** Opening Dataset entries block **

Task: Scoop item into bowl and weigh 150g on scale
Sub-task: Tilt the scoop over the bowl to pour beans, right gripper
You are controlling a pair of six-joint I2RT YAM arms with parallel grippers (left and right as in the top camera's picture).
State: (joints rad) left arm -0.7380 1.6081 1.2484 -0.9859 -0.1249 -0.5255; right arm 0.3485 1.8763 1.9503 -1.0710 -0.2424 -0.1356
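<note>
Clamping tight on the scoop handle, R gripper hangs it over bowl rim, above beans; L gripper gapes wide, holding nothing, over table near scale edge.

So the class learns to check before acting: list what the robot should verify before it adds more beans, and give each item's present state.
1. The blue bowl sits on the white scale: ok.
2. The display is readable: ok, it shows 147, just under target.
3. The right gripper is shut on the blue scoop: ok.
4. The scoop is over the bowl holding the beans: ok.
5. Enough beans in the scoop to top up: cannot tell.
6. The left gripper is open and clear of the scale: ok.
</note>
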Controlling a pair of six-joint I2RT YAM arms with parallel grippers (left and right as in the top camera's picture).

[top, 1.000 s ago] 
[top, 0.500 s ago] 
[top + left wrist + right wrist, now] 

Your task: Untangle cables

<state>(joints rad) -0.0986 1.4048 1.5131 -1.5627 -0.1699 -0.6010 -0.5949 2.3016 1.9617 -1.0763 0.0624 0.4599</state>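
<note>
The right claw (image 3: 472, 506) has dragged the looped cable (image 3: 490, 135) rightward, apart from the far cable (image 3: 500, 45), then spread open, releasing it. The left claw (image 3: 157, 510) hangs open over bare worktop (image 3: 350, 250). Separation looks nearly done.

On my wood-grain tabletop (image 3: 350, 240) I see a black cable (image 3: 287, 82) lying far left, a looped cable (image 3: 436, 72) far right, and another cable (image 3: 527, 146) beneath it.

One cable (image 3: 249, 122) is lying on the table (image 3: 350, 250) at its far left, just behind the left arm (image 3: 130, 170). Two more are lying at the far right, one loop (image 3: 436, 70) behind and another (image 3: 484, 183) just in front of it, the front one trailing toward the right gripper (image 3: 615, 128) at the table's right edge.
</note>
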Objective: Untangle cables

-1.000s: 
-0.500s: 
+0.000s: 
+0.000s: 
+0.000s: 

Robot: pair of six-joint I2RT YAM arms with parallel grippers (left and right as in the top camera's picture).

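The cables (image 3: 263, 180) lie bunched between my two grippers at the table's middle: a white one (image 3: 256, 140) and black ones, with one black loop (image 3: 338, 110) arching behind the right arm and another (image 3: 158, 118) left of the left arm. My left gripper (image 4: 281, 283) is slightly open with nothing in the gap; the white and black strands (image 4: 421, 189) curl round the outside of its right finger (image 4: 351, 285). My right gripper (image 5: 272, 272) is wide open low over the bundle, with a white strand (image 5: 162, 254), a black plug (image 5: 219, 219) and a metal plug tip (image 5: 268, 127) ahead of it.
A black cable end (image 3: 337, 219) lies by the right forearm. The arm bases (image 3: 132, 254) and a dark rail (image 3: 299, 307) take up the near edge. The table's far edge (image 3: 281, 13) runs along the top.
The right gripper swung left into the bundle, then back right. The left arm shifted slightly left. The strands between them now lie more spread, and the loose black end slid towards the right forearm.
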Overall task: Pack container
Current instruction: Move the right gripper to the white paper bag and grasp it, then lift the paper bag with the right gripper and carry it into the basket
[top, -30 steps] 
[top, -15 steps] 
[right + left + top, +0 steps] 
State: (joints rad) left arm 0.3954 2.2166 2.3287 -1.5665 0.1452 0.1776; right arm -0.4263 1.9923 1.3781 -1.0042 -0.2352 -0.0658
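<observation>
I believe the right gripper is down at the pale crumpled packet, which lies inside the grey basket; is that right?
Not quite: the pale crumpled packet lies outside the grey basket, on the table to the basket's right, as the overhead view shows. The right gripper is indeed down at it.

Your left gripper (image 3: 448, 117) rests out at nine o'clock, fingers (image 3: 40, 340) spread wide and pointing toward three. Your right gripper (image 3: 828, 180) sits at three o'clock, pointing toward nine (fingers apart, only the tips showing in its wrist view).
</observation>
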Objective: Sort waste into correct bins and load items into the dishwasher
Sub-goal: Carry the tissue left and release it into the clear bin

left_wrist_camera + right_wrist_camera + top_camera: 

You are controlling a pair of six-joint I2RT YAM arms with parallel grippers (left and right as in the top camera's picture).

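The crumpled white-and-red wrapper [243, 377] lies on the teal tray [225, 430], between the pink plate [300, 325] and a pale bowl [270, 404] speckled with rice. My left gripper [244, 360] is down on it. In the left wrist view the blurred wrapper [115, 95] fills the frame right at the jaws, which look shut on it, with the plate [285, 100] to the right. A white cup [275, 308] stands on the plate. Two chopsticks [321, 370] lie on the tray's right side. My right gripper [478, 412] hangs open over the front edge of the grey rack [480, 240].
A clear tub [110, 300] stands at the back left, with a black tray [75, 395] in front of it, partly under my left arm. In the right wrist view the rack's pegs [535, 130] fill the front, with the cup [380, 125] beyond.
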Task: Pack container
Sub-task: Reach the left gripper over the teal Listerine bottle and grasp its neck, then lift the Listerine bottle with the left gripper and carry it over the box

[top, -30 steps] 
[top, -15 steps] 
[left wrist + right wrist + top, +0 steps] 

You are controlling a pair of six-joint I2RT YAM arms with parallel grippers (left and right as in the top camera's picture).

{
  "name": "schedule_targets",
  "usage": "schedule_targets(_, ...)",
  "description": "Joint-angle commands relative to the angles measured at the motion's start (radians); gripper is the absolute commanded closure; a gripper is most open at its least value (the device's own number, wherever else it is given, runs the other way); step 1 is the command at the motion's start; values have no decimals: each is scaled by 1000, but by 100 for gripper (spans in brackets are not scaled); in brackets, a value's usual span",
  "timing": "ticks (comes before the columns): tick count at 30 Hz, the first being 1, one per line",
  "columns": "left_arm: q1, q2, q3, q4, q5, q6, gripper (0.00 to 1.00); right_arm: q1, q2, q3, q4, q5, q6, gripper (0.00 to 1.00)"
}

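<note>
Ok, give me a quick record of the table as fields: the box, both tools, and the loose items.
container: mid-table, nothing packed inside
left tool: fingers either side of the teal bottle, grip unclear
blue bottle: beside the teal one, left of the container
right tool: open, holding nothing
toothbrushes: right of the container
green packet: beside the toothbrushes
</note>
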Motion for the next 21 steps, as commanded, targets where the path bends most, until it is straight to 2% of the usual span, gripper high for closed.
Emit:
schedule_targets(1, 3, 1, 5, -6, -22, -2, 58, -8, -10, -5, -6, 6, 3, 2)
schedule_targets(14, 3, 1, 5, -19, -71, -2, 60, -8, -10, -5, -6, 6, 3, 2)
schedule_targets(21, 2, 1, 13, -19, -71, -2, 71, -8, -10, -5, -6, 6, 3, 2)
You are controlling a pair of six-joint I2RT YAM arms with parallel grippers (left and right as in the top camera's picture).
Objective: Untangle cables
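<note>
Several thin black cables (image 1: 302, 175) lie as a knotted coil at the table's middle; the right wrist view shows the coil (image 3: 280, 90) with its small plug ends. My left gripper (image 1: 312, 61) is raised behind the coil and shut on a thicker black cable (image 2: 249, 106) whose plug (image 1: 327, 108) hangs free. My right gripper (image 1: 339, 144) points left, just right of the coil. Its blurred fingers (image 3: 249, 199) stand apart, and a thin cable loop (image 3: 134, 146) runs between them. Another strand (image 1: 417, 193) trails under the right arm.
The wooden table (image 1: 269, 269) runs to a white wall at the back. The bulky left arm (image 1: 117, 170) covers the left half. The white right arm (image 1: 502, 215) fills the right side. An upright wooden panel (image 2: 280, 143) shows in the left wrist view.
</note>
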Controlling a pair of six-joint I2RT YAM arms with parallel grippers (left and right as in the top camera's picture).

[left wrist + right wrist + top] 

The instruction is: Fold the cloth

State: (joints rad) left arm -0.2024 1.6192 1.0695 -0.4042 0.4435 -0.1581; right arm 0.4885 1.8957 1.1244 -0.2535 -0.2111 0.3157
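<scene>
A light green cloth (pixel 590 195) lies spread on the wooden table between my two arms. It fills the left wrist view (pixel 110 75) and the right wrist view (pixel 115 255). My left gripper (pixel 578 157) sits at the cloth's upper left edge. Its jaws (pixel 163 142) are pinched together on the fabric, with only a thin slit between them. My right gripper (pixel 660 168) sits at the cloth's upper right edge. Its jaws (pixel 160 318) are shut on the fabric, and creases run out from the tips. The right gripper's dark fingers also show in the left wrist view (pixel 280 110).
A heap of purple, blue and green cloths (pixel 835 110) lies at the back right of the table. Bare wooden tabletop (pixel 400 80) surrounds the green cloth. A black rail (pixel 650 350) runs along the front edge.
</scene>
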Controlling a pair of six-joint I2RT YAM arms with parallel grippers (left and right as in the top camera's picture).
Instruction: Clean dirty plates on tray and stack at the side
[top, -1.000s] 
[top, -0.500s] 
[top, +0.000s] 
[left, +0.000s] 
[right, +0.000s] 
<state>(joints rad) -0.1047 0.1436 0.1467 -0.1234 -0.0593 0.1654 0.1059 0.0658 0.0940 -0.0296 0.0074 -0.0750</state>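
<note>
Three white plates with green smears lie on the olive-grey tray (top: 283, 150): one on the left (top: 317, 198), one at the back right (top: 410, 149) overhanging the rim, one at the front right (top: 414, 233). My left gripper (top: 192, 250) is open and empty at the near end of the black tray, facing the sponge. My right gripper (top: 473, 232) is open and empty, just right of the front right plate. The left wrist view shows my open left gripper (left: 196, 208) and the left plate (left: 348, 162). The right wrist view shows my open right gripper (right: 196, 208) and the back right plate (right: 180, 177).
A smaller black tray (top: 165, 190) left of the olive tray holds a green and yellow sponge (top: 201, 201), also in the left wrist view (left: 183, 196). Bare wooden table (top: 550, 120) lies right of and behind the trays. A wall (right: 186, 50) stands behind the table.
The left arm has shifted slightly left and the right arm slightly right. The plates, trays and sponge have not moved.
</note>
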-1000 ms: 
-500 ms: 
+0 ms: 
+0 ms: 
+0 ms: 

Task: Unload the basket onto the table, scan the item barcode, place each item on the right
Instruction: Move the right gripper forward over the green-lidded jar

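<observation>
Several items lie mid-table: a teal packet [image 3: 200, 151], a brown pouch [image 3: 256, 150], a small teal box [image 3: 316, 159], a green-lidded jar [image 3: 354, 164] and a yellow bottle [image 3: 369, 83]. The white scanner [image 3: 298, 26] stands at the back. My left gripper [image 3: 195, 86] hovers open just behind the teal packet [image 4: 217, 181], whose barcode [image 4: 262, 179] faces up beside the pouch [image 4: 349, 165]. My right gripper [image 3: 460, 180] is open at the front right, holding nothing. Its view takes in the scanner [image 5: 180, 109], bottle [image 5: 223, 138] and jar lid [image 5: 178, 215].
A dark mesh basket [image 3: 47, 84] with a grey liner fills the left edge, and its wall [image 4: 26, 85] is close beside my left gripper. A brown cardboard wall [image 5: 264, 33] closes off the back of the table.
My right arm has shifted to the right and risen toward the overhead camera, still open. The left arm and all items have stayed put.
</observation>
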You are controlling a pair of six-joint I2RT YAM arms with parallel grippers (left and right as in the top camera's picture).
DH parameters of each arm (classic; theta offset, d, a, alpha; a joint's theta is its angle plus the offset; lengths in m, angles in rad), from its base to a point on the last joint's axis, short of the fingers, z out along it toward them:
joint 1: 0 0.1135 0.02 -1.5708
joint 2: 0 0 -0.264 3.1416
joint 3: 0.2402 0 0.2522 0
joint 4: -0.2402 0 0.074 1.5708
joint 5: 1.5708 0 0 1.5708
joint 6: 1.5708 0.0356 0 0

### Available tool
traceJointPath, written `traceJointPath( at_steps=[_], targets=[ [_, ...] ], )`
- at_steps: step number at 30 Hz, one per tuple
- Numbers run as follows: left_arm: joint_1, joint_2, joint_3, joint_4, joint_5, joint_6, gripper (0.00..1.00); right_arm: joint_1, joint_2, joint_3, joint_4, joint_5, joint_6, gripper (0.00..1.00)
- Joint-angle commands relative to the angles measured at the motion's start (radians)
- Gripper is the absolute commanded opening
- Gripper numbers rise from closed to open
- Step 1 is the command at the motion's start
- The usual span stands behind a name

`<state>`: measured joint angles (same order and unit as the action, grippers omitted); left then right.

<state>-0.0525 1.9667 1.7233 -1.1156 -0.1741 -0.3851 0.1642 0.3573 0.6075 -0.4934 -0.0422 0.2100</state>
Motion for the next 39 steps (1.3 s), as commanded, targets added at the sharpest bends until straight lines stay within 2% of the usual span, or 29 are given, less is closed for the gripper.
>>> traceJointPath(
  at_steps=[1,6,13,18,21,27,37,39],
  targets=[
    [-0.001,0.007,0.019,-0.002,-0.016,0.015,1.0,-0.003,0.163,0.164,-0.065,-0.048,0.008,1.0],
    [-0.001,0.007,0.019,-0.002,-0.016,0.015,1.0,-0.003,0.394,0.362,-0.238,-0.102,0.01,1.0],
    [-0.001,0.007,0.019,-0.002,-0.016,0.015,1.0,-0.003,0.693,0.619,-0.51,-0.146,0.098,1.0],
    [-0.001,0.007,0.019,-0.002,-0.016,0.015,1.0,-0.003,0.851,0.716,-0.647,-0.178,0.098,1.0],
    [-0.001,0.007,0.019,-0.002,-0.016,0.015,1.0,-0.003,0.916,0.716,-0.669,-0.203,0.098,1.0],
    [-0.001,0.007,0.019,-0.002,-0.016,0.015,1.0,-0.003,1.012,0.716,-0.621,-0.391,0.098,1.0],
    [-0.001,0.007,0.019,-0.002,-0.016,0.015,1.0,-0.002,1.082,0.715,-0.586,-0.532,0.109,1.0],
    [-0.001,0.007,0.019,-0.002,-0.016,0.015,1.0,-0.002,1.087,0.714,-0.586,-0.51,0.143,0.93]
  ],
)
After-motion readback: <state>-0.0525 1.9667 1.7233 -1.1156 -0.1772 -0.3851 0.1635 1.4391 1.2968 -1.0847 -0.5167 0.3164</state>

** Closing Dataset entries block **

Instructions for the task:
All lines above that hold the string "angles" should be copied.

Result of the task:
  "description": "Joint-angle commands relative to the angles measured at the motion's start (radians); gripper is the absolute commanded closure; a gripper is most open at its least value (the device's own number, wherever else it is given, runs the other way); step 1 is the command at the motion's start; values have no decimals: each is scaled by 1000, but by 100 for gripper (spans in brackets are not scaled); in brackets, a value's usual span",
DH parameters of each arm (classic; theta offset, d, a, alpha; a joint's theta is its angle plus the offset; lengths in m, angles in rad), from its base to a point on the last joint's axis, short of the fingers, z out along it toward them:
- Joint-angle commands relative to the angles measured at the motion's start (radians)
`<state>`: measured joint angles (same order and unit as the action, grippers omitted); left then right.

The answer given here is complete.